(DATA begins)

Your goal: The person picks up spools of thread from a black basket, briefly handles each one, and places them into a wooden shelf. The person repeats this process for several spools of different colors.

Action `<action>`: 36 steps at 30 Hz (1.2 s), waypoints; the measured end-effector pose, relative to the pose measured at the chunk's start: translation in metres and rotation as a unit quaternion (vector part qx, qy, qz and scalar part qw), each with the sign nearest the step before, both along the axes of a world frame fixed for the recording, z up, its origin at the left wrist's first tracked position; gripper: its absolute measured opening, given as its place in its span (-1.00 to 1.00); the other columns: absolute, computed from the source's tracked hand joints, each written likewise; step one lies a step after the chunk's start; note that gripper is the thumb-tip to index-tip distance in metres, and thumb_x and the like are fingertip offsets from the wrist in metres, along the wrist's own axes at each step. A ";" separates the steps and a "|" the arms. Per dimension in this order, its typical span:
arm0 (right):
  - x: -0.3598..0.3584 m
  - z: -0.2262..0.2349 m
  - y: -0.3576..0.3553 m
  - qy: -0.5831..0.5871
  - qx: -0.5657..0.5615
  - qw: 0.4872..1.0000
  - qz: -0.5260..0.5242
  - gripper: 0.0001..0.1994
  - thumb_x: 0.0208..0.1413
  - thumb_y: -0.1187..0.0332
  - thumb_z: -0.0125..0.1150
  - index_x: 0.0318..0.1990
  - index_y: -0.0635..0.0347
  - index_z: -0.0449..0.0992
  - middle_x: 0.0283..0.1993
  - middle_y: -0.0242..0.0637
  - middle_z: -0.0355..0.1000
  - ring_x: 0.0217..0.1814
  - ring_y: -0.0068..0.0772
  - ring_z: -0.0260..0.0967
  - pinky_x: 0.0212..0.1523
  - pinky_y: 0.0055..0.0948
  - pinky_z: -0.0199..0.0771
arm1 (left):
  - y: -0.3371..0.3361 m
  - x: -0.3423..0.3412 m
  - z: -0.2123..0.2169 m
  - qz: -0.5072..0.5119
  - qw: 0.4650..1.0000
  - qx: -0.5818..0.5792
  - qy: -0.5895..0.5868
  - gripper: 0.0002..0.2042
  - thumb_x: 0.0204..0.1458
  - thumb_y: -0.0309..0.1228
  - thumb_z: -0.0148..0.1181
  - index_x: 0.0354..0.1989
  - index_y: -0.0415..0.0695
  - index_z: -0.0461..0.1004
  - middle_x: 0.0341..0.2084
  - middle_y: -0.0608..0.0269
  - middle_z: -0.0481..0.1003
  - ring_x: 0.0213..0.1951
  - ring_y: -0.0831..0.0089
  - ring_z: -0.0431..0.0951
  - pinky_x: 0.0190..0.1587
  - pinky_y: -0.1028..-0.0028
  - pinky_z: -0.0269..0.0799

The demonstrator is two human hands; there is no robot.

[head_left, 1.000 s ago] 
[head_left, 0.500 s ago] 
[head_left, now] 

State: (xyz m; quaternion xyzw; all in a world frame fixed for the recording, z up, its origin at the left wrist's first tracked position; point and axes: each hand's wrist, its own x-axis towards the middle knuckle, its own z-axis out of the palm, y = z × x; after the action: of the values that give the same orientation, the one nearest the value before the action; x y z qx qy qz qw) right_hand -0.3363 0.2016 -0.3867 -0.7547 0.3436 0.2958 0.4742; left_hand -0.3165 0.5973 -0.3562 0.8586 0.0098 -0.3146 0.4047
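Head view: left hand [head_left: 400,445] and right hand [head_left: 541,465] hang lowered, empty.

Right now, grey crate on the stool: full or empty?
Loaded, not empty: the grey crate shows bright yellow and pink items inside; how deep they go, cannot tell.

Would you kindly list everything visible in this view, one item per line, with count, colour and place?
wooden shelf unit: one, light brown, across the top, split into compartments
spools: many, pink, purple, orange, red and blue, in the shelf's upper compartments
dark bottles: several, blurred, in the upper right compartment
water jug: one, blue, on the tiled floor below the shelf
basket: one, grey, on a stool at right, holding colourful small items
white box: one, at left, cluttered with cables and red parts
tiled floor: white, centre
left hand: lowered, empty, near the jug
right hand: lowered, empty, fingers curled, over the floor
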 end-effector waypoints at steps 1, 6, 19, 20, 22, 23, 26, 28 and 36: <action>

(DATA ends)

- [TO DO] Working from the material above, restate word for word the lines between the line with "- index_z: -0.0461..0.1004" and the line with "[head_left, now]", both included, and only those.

- [ANSWER AREA]
  - index_z: -0.0461..0.1004
  - middle_x: 0.0341..0.2084
  - middle_y: -0.0608..0.0269
  - middle_z: -0.0481..0.1003
  - ring_x: 0.0213..0.1951
  - ring_y: -0.0831..0.0089
  - ring_z: -0.0431..0.0951
  - pinky_x: 0.0190..0.1587
  - pinky_y: -0.1028..-0.0028
  - pinky_z: -0.0269..0.0799

The demonstrator is two human hands; there is no robot.

[head_left, 1.000 s ago] 
[head_left, 0.500 s ago] 
[head_left, now] 

This output is complete.